Why is this happening?

#include <stdio.h>
#include <sys/time.h>
#include <time.h>
#include <unistd.h>
#include <stdlib.h>

#define MAX_SIZE (64*1024*1024)

int main()
{
    clock_t start, end;
    double cpu_time;
    int i = 0;
    int j = 0;
    /* MAX_SIZE array is too big for stack. This is an unfortunate rough edge of the way the stack works.
     It lives in a fixed-size buffer, set by the program executable's configuration according to the
     operating system, but its actual size is seldom checked against the available space. */
    /* int arr[MAX_SIZE]; */

    int *arr = (int*)malloc(MAX_SIZE * sizeof(int));

    /* CPU clock ticks count start */
    start = clock();

    /* Loop 1 */
    for (i = 0; i < MAX_SIZE; i++)
        arr[i] *= 3;

    /* CPU clock ticks count stop */
    end = clock();

    cpu_time = ((double) (end - start)) / CLOCKS_PER_SEC;

    printf("CPU time for loop 1 %.6f secs.\n", cpu_time);

    for (j = 8 ; j < 32 ; j++)
    {
        /* CPU clock ticks count start */
        start = clock();

        /* Loop 2 */
        for (i = 0; i < MAX_SIZE; i += j)
            arr[i] *= 3;

        /* CPU clock ticks count stop*/
        end = clock();

        cpu_time = ((double) (end - start)) / CLOCKS_PER_SEC;

        printf("CPU time for loop 2 (j = %d) %.6f secs.\n", j, cpu_time);
    }

    return 0;
}

Answer 1

I modified the code a little bit.

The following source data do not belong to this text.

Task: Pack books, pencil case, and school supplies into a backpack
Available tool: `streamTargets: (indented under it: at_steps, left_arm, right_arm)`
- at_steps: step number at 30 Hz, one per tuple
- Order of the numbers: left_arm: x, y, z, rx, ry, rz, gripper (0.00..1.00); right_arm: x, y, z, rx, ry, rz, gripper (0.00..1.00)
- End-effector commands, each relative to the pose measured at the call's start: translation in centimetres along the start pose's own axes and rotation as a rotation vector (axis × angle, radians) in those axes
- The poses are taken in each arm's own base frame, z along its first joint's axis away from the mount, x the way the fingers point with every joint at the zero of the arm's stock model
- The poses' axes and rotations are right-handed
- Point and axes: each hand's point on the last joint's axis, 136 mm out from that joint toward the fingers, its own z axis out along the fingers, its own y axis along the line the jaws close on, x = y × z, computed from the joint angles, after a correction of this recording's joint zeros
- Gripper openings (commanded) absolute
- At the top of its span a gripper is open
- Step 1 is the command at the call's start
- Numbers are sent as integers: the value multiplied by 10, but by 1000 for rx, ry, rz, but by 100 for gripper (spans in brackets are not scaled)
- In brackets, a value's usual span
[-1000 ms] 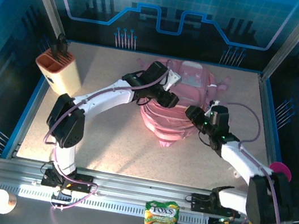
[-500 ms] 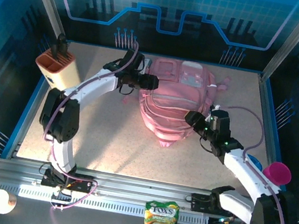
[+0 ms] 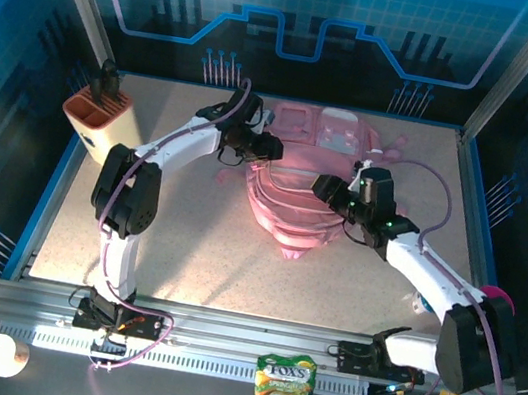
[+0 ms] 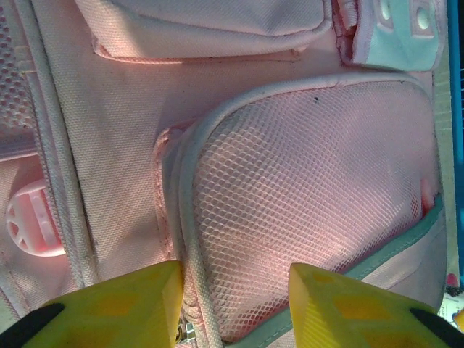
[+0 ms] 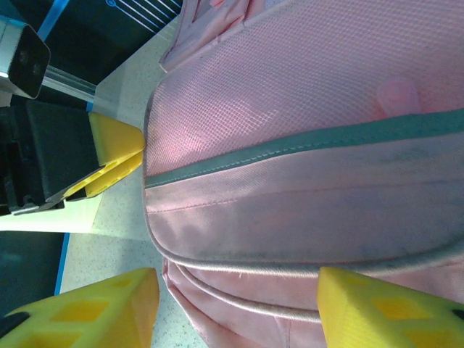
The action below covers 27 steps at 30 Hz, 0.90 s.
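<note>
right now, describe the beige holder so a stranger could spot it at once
Start at the speckled table with the pink backpack lying near its centre, then look to the far left corner. At that edge stands a beige holder with an orange slotted top and dark items poking out. Unlike the soft, flat pink backpack, it is boxy and upright.

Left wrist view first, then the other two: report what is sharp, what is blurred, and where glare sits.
Left wrist: backpack mesh crisp, with a bright patch; left gripper close and soft-edged. Right wrist: fabric weave sharp, right gripper blurred at the bottom edge. Top external: white glare on the front rail.
</note>
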Motion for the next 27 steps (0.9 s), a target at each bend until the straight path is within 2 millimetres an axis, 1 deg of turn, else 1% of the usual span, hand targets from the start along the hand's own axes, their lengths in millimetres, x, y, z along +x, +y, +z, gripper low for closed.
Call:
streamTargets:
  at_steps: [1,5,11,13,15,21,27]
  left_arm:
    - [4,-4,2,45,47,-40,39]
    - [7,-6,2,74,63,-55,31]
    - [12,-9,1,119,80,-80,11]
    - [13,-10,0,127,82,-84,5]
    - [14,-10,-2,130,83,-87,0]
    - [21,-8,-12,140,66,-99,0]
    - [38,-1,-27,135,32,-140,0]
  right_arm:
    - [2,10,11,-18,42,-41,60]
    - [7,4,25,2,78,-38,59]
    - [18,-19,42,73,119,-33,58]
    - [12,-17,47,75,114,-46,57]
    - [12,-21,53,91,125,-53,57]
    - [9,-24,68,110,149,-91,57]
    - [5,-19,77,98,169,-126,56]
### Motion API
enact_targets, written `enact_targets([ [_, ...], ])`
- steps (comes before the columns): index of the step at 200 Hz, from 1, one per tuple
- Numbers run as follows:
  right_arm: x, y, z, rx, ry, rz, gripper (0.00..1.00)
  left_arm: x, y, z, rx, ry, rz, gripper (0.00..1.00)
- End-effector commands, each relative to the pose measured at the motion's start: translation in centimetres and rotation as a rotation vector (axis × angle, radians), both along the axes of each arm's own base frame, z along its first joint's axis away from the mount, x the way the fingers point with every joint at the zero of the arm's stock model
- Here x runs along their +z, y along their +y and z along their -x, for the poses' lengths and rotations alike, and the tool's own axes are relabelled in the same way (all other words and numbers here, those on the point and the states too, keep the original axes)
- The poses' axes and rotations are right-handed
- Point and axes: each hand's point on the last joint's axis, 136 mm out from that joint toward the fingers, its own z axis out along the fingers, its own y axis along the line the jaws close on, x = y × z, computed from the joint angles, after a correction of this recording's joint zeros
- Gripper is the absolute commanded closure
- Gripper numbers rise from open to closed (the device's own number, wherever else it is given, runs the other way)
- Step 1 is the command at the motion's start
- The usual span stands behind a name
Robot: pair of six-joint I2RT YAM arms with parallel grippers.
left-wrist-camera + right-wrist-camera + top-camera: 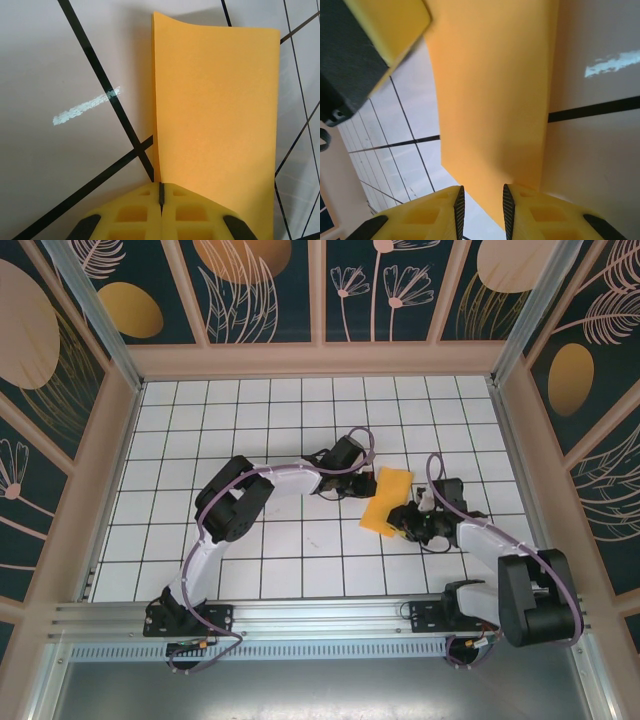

First a summary of modifications:

1. Make MAX_SIZE significantly larger, to ensure that there is a REAL difference when things change. (It does now use a full 2 GB of memory, so don't do this on a 32-bit OS)
2. Run loop 1 a couple of times (on my machine, this makes some difference, because my machine will run slower the first time around - this is probably because malloc doesn't actually map in the memory into the process' address space, so in the first loop, we get some extra overhead for mapping in the memory). It also ensures that the CPU is running at "full speed" when performing the other loops, rather than being that "power-save" speed.
3. Vary the j value more rapidly in the second loop by multiplying by 2 ( <<= 1 is the same as *= 2 in this case - old habit to use shift)
4. Use += 3 instead of *= 3. (Multiply is a little slower than +=, but makes little difference in this case.
5. Add a loop3 which does exactly the same number of operations as loop2, but over a small memory range [using & with a 2ⁿ-1 value to restrict the range].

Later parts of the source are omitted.